About this exercise
All lines in the records that carry the string "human" are to be shown.

[[ Source data, beginning ]]

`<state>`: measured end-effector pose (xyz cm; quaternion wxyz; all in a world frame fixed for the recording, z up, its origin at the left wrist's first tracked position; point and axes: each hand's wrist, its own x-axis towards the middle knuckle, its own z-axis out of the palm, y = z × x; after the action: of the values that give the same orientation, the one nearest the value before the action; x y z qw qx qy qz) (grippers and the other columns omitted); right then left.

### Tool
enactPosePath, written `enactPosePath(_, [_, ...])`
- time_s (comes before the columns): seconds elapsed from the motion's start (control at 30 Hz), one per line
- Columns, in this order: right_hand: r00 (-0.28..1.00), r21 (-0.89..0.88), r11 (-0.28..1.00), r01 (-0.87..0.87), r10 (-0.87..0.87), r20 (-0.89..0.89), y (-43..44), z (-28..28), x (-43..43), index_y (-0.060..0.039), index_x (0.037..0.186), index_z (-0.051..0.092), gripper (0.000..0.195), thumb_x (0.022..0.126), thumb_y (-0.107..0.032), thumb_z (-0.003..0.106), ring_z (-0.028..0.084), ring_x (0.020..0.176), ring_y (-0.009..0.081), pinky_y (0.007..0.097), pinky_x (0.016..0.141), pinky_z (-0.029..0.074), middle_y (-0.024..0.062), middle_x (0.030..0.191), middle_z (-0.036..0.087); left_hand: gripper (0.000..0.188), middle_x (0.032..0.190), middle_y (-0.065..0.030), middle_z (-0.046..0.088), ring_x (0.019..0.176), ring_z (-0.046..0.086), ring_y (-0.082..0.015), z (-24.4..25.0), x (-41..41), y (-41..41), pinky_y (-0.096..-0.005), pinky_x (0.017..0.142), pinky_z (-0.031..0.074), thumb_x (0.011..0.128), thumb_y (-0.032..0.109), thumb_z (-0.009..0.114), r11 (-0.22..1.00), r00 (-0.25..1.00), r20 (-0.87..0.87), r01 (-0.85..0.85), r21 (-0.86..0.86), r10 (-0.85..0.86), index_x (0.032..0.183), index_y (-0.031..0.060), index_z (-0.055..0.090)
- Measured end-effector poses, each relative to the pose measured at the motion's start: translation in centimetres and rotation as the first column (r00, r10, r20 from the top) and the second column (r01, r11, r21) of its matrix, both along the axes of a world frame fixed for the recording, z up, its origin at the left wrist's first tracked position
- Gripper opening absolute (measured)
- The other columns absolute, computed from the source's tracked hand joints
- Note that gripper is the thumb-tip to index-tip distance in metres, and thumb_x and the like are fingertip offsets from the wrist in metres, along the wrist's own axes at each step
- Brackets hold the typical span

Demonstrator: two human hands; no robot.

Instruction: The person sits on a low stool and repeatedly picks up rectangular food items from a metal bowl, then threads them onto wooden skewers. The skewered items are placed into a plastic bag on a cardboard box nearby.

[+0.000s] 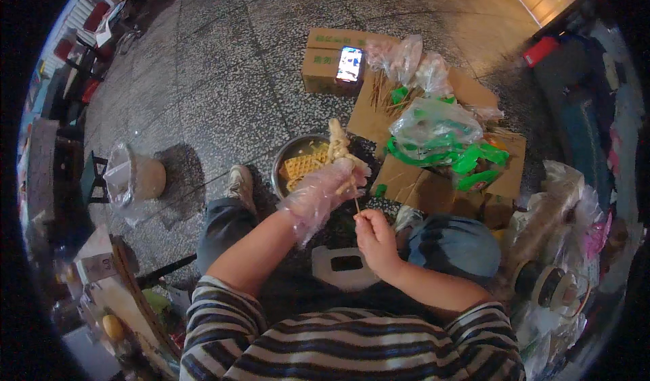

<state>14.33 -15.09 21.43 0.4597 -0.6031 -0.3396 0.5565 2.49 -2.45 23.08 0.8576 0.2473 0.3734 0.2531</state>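
My left hand (327, 180), in a clear plastic glove, grips a pale, folded piece of food (337, 145) whose top sticks up past the fingers. Out of the lower side of that grip comes a thin wooden skewer (357, 206). Its bottom end is pinched between the thumb and fingers of my bare right hand (377, 240). How far the skewer runs inside the food is hidden by the glove. Partly behind my left hand, a round metal bowl (274, 170) on the floor holds yellowish lattice-cut food pieces (303, 166).
Beyond the bowl, a lit phone (349, 64) leans on a cardboard box (317, 71). Flattened cardboard (363, 114) carries bamboo skewers (383, 94), clear plastic bags (431, 122) and a green bag (475, 160). A bag-lined bin (147, 178) stands left; tape rolls (547, 284) lie right.
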Motion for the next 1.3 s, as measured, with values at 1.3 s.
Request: enactPosePath(1.3, [0.917,-0.190,0.971,-0.146,0.060,-0.394,3.3,2.9,1.0,-0.0059,0.094,0.045,0.010,0.093,-0.015,0.042,0.029,0.045,0.0030,0.0193,0.039,0.024,-0.0045,0.060,0.034,0.029,0.093,-0.0080,0.055,0.090,0.052,-0.0181,0.1,0.9,2.0,-0.0310,0.079,0.043,0.090,0.026,0.044,0.967,0.950,0.183,-0.256,-0.011,0.253,0.103,0.0010,0.051])
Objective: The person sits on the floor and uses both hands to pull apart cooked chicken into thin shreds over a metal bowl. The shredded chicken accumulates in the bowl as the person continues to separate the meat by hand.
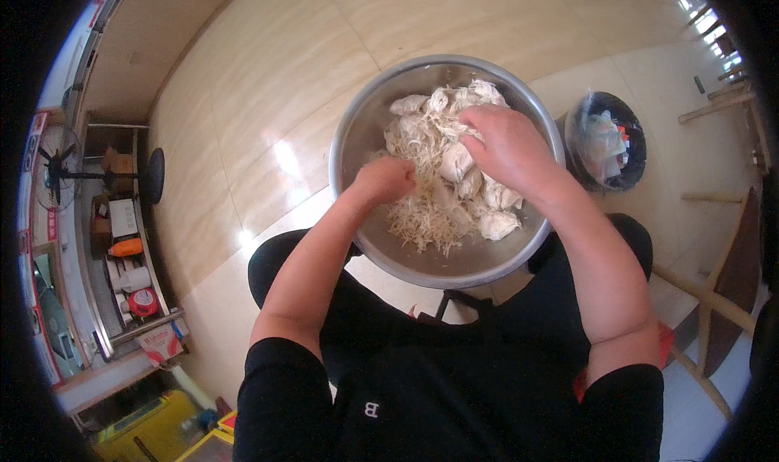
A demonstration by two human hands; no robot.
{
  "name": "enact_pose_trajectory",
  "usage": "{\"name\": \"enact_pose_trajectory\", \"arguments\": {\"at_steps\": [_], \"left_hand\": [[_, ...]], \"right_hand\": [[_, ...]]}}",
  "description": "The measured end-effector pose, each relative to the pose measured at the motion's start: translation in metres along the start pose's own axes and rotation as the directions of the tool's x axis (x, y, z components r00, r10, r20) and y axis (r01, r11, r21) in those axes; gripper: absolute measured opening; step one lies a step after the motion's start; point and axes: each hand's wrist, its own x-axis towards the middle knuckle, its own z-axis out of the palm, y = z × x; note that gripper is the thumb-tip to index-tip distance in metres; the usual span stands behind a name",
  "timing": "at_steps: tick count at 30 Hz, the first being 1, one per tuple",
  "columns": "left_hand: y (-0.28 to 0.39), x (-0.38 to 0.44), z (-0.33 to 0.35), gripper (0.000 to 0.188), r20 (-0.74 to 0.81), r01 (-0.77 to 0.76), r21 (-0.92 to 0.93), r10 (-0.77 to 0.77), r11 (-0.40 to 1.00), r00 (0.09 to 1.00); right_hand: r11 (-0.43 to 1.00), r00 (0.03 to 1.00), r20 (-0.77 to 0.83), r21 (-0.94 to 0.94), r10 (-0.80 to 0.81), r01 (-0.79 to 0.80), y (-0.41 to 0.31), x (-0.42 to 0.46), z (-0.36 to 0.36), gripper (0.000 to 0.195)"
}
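A large round stainless steel basin (398, 264) sits before me between my knees. Pale meat, apparently cooked chicken, lies in it. Thin shreds (426, 228) are heaped toward the near left, and thicker chunks (500, 225) lie along the right and far sides. My right hand (511, 148) is over the right half, with thumb and fingers pinched around a pale piece of meat (465, 127). Inside the left part of the basin, my left hand (386, 179) is low over the shreds with its fingers curled. Whether it grips any meat is hidden.
A dark bin (633, 158) with a clear liner and rubbish stands on the tiled floor (292, 97), right of the basin. Wooden chair parts (703, 291) are farther right. To the left are a black fan (58, 173), a shelf with boxes (123, 218), and yellow containers (149, 425).
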Motion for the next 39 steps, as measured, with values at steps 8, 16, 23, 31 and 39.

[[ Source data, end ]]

Solved exercise
Demonstrator: two human hands; no robot.
A demonstration by two human hands; no robot.

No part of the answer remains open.